Er findet den Weg wie von selbst, zieht sich die schwarze Kapuze über den Kopf und betet inständig, dass er niemandem begegnet, der ihn erkennen könnte – aber es bleibt bei einem Schmunzeln der Kassiererin, als er nach dem Bezahlen schon fluchtartig den Laden verlässt.

"Das ging schnell", bemerkt Jaemin, als er ins Zimmer stolpert, gibt ein erschrockenes Geräusch von sich, als Jeno ihm beide Packungen zuwirft.

"Zufrieden?" Selbst zieht er hastig den Hoodie aus, so warm ist ihm von dem Sprint, den er über die Treppen und den Flur hingelegt hat.

"Musst du wissen." Jaemin wirft die Kondome zurück, und Jeno realisiert es erst als Aufforderung, als er die Packung schon aufgefangen und ihn eine Weile blöd angestarrt hat.

Jaemin bricht in Lachen aus. "Was dachtest du denn? Dass die Möglichkeit besteht, dass ich toppe? In hundert Jahren nicht."

"Keine Ahnung", murrt Jeno, jetzt ist es ihm irgendwie peinlich, "ich wollt's zumindest nicht ausschließen, okay? Nachher hätt ich blöd dagestanden."

"Jaja. Jetzt komm." Jaemin steht auf und greift nach Jenos freier Hand, der ihm hinterherstolpert. Auch die Badezimmertür schließen sie ab, und als Jaemin sich umdreht, ist Jeno da und zieht ihn in einen Kuss.

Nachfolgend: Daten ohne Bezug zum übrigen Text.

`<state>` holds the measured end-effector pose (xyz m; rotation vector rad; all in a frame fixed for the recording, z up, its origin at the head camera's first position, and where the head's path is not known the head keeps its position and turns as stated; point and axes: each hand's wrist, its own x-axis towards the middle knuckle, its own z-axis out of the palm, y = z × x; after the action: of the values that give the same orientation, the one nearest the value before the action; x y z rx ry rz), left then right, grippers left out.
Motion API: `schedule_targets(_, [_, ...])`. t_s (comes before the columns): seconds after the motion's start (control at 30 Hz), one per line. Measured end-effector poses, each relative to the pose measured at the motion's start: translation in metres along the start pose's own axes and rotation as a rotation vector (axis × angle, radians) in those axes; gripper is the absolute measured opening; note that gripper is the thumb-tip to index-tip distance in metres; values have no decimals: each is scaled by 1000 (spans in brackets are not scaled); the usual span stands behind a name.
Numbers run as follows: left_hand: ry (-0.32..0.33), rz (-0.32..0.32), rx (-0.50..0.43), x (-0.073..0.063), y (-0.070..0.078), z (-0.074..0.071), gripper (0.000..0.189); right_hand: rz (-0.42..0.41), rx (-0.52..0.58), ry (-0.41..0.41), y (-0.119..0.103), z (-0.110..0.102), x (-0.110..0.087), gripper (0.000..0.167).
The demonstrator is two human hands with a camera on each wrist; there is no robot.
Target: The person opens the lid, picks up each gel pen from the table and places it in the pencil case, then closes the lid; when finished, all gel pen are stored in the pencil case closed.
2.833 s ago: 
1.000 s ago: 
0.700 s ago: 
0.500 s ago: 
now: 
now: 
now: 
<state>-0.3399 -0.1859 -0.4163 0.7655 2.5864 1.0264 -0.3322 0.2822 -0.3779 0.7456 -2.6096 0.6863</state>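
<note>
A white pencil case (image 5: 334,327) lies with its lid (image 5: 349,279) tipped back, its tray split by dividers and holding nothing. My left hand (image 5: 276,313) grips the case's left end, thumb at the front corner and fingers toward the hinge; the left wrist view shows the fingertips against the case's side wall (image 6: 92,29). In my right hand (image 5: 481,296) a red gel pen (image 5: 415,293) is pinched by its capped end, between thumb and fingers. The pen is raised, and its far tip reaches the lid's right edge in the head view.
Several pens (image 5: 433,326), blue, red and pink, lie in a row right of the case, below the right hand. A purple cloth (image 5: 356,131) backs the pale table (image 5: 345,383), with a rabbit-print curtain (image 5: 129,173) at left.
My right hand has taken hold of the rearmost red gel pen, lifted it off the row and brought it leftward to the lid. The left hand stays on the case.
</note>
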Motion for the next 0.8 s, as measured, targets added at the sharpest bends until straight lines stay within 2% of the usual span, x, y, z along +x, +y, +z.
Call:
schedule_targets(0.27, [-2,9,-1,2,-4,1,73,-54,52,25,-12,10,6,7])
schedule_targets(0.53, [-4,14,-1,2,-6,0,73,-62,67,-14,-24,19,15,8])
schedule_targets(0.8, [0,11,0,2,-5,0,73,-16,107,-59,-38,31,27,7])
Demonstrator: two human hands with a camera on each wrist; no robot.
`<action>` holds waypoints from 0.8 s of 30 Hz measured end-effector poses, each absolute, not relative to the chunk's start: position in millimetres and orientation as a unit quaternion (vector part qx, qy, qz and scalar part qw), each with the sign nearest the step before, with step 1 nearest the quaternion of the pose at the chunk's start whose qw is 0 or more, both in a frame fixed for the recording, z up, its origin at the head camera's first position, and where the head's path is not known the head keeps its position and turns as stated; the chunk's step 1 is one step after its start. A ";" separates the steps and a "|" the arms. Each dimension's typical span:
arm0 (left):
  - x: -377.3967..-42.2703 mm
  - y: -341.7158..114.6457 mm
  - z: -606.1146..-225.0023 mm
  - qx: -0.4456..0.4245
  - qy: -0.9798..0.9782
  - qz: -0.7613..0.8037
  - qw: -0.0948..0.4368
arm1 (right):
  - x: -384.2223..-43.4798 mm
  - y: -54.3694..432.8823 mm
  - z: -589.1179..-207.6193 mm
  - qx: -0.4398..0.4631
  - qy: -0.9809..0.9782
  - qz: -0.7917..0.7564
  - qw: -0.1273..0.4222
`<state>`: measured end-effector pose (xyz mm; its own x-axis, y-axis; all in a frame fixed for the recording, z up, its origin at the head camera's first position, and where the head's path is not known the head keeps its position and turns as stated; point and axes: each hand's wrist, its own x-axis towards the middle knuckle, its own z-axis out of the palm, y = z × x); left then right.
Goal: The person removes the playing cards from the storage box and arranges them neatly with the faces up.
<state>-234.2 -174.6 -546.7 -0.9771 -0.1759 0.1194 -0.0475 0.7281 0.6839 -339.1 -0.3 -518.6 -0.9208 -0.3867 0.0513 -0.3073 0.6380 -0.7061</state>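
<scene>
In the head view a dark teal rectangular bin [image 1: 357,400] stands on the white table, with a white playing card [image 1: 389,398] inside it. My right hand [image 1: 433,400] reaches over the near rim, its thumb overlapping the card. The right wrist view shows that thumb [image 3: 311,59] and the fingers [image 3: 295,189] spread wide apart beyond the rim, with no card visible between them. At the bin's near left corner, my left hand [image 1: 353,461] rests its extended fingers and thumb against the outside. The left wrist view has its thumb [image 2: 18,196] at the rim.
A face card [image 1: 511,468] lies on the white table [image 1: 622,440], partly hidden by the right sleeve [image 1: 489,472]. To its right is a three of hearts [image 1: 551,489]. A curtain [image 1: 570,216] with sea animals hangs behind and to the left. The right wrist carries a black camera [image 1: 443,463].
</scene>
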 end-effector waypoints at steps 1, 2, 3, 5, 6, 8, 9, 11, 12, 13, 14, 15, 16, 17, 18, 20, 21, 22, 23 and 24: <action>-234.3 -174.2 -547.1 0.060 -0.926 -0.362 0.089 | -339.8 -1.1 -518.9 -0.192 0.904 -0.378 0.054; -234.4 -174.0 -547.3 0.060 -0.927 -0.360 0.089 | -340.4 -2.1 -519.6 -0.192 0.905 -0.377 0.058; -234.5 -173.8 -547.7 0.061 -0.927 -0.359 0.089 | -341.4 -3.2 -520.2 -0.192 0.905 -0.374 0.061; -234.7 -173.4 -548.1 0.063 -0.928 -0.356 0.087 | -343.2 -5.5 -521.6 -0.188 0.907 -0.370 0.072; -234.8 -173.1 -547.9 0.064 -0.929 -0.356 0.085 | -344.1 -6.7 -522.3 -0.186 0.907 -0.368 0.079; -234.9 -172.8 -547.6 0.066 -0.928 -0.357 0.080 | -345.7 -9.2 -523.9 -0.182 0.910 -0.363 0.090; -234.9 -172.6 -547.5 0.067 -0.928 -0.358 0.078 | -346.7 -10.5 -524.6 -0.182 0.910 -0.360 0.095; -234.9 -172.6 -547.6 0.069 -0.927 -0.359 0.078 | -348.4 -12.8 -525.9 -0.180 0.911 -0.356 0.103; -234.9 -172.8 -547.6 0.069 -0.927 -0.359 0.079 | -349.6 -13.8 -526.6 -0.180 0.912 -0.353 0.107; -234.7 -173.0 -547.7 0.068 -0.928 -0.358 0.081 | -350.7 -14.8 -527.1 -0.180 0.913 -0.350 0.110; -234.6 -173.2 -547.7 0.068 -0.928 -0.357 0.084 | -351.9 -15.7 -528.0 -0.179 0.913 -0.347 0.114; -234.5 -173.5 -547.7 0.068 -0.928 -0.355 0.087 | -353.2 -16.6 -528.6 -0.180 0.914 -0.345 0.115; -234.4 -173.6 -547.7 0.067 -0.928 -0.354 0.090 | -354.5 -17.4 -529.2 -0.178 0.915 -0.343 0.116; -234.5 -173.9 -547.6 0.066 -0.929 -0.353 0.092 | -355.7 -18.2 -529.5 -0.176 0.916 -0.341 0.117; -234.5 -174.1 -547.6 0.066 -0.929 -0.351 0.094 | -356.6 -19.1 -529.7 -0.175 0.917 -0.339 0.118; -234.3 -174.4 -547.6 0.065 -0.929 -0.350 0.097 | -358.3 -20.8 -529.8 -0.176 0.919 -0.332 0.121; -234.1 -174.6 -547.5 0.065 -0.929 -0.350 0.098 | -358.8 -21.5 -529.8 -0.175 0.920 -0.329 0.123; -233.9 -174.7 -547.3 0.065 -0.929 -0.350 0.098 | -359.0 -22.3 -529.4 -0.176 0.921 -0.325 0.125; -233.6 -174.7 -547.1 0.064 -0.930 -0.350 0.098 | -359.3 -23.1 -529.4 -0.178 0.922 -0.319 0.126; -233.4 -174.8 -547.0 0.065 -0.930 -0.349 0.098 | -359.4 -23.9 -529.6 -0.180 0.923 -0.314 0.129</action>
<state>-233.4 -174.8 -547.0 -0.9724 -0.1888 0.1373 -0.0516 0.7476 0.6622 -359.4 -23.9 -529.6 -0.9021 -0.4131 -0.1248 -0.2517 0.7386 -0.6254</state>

Überrascht kann er sich gerade noch abfangen, ehe er eine unsanfte Begegnung mit der Tür macht, schlingt die Arme um Jenos Schultern, der seine um Jaemins Hüfte legt.

"Passen wir überhaupt zusammen–" Jeno verstummt, als Jaemin seinen Kopf packt und den Blick in seinen bohrt.

"Jeno", faucht er, ohne es böse zu meinen, "weniger Overthinking, mehr Sex-Thinking."

"Wenn einer von uns hinfliegt–"

"Dann hat er vielleicht wenigstens noch einmal Sex gehabt, bevor er stirbt. Aber hat er nicht, wenn du so viel nachdenkst." Und weil Jeno ihn immer noch wenig überzeugt ansieht, beschließt Jaemin, dass es am effektivsten ist, selbst zur Tat zu schreiten.